If Hodge is able to keep these lawsuits in the U.S. District Court for the Northern District of Georgia, where he has filed them, his further success will depend upon his ability to convince the court that the DFS contests FanDuel and DraftKings host really are gambling, not skill games. On this point, in addition to the well-publicized New York AG investigation and Nevada’s determination that DFS constitutes gambling, he may find some in-state assistance as well. Georgia Attorney General Sam Olens now has opened his own investigation into the legality of DFS, and the court in Hodge’s cases could find Olens’ conclusions on the matter persuasive.

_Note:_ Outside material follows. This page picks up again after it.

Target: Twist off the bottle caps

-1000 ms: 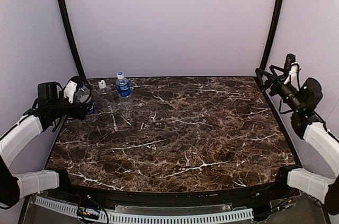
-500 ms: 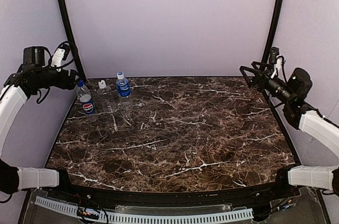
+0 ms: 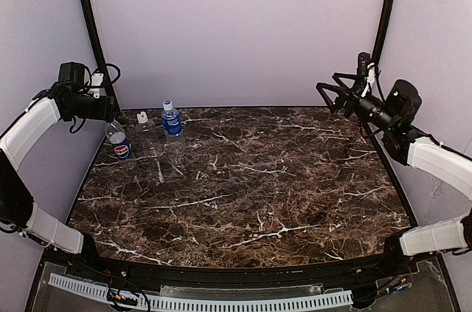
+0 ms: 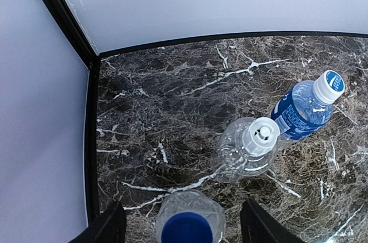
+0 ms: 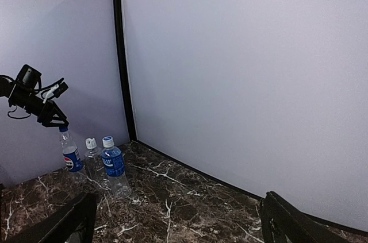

Another issue possibly lurking in these cases is preemption, a legal concept based on the supremacy of federal law over state law. In general terms, preemption means that if a federal law and a state law conflict, the federal law controls. On the question of whether their sites’ contests constitute gambling, FanDuel and DraftKings may argue that their contests are permissible under the Unlawful Internet Gambling Enforcement Act (UIGEA), a federal law that prohibits certain activities and transactions connected with betting and wagering. Part of that Act provides that “[t]he term ‘bet or wager’ . . . does not include . . . participation in any fantasy or simulation sports game . . . in which (if the game or contest involves a team or teams) no fantasy or simulation sports team is based on the current membership of an actual team that is a member of an amateur or professional sports organization . . . and that meets the following conditions:
(bb) solely on any single performance of an individual athlete in any single real-world sporting or other event.”
If FanDuel and DraftKings fit within this exception to the Act, because, for example, their contests involve forming “fantasy” teams of selected individual players, as opposed to simply picking an existing team, like the Detroit Lions, to win, the sites may contend that the federal UIGEA preempts the conflicting state laws Hodge argues make their contests illegal and entitle him to recoup his losses. (For what it’s worth, the congressman who drafted the UIGEA, Jim Leach, doesn’t buy any part of this argument. According to the Associated Press, Leach’s view is that “the carve out for Fantasy sports in the [UIGEA] does not provide them with immunity against other federal and state laws that could limit their activities. . . . ‘Quite precisely, UIGEA does not exempt fantasy sports companies from any other obligation to any other law.'”)
Meanwhile, as legal scrutiny over DFS heats up in the United States, FanDuel and DraftKings are hoping to find friendlier regulatory environs abroad. Some wonder whether their expansion into the United Kingdom may come back to haunt them stateside, however. Calling themselves “gambling software” companies, both sites have applied to U.K. regulators for gambling licenses. DraftKings received a gambling license in August, while FanDuel, which applied this month, still is waiting on a decision. DraftKings’ Chief Internal Officer says he doesn’t see a contradiction between the site’s representations in the U.S. and U.K., but American officials, including the judge or judges handling Hodge’s lawsuits, may see things differently.